§ PROMPT
Copy each line from the listing below where the word "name" shows up.

§ EXTRACTED DATA
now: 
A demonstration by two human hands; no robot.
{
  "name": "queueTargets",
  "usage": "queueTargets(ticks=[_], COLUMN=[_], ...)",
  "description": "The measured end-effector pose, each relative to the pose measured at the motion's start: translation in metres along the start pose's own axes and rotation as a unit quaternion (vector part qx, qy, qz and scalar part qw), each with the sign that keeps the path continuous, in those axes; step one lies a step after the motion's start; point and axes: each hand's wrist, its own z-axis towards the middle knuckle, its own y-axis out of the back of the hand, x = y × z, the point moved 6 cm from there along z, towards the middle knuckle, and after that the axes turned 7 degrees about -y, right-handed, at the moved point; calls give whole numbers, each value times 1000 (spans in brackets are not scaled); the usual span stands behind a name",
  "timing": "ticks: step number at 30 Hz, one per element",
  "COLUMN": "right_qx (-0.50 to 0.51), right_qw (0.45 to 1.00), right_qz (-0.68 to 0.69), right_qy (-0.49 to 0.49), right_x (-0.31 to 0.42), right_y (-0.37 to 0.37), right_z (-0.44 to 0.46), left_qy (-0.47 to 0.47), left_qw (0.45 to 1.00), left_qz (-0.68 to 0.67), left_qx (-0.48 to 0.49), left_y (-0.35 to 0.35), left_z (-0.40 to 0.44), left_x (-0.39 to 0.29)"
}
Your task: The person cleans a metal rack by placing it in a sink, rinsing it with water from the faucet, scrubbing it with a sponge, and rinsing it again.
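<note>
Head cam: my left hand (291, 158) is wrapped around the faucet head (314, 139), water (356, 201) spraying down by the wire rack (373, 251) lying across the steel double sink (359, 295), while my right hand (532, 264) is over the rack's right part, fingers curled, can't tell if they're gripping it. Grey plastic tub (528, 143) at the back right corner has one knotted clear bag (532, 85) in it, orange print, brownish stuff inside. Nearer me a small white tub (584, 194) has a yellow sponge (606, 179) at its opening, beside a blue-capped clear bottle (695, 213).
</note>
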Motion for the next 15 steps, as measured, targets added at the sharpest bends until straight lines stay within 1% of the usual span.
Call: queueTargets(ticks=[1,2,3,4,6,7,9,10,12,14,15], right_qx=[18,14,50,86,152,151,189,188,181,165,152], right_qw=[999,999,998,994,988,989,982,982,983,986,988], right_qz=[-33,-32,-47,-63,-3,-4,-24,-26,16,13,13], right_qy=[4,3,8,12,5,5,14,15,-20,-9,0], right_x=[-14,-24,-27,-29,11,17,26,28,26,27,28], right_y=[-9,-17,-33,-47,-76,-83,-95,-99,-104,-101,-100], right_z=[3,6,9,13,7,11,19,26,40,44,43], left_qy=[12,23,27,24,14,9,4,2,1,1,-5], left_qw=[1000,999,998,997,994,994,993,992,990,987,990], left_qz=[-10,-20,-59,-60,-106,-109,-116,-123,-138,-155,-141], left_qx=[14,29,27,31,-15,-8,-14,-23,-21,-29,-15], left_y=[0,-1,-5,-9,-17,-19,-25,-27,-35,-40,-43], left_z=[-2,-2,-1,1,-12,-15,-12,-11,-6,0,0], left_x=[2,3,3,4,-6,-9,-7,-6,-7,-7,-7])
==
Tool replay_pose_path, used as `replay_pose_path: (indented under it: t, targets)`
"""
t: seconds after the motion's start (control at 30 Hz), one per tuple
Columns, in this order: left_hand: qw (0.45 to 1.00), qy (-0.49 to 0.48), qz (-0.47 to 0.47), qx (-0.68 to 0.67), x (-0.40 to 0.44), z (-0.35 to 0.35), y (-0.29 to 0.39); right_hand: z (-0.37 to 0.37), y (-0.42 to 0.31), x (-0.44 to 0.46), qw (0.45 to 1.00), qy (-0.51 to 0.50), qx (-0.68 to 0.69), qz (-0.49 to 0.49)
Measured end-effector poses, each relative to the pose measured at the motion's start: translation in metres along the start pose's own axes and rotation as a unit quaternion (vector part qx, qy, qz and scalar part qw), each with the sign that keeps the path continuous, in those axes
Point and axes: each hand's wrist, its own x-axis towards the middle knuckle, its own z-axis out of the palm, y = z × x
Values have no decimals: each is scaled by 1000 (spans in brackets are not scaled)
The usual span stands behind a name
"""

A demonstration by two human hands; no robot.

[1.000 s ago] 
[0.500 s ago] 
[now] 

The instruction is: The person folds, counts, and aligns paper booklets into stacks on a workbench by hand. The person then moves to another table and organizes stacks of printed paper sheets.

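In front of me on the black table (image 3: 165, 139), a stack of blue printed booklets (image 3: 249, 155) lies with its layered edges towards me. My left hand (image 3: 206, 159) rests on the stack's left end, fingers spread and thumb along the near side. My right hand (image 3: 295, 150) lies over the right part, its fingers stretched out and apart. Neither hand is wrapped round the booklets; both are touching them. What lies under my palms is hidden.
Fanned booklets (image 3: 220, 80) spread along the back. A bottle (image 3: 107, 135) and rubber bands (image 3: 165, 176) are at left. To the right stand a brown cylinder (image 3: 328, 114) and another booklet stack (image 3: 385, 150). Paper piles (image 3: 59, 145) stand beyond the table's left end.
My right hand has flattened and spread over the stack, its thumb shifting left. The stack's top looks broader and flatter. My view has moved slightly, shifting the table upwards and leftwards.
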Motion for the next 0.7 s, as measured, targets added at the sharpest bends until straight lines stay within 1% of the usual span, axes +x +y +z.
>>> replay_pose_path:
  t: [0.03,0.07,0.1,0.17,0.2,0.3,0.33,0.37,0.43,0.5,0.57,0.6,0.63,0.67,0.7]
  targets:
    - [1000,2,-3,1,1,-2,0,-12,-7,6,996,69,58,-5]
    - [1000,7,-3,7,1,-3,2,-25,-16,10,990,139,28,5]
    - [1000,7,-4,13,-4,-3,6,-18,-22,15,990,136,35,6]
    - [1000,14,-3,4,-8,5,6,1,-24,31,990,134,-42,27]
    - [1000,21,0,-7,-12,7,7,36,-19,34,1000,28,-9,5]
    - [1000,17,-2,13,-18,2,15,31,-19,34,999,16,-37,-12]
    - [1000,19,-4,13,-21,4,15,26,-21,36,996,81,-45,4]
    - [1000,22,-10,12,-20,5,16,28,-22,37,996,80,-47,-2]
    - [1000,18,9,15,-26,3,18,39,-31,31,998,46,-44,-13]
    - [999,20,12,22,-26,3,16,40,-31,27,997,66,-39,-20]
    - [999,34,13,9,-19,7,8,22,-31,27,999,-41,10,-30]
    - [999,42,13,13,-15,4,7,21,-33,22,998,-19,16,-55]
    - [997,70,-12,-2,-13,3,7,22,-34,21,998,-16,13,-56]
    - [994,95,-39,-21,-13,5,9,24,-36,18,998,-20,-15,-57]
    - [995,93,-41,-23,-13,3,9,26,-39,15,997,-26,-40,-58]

§ RESULT
  "name": "queueTargets",
  "description": "The measured end-effector pose, each relative to the pose measured at the motion's start: translation in metres along the start pose's own axes and rotation as a unit quaternion (vector part qx, qy, qz and scalar part qw), each with the sign that keeps the path continuous, in those axes; step one lies a step after the motion's start; point and axes: each hand's wrist, its own z-axis towards the middle knuckle, its own y-axis out of the back of the hand, x = y × z, the point moved 6 cm from there along z, towards the middle knuckle, and after that the axes turned 7 degrees about -y, right-handed, at the moved point; calls give whole numbers, each value times 1000 (spans in brackets are not scaled); the usual span stands behind a name",
The usual span stands behind a name

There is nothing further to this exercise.